During my thirteen years of teaching at JLN, I served under four P&Cs, each steering the College in a distinct manner. The Mobile Surgical Unit of the College did remarkable work, delivering curative services to hundreds of villagers across Ajmer district.
Unlike SMS Medical College, Jaipur—and to a considerable extent the medical colleges at Bikaner and Udaipur—faculty turnover at JLN remained high. Over time, this diluted a sense of institutional ownership.
The number of medical colleges in India remained almost static at around 106 until the early 1990s. Consequently, JLN could not gather enough momentum to compete with long-established institutions. Rajasthan’s polity, which often kept Ajmer on the back stage, further deprived the College of timely resources. Faculty members, struggling to keep pace with technological advances, were often compelled to compromise on their potential.

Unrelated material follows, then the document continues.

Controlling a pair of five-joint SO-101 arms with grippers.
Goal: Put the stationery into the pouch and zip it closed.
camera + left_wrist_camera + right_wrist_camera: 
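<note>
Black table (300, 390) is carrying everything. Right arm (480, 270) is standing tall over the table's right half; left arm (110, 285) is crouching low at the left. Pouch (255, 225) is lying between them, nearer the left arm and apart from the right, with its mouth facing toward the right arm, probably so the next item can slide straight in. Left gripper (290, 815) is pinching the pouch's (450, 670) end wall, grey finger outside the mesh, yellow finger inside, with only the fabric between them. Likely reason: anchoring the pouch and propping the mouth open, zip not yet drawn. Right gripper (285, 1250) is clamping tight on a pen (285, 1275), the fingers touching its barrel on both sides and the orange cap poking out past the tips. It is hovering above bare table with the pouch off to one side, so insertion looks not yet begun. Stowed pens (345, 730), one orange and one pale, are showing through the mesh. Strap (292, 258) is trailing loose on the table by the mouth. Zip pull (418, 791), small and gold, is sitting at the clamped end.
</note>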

Super-specialties began arriving in medical colleges from the 1980s, and JLN Ajmer lagged behind in this race as well. Their introduction significantly impacted undergraduate education. Cultural change in medical education accelerated with affiliation to Universities of Health Sciences and the rapid pace of privatization. Much of this transformation has been positive, though the mechanisms of regulation have continued to puzzle stakeholders. It is reassuring to see that JLN, Ajmer, has largely managed to stay above board.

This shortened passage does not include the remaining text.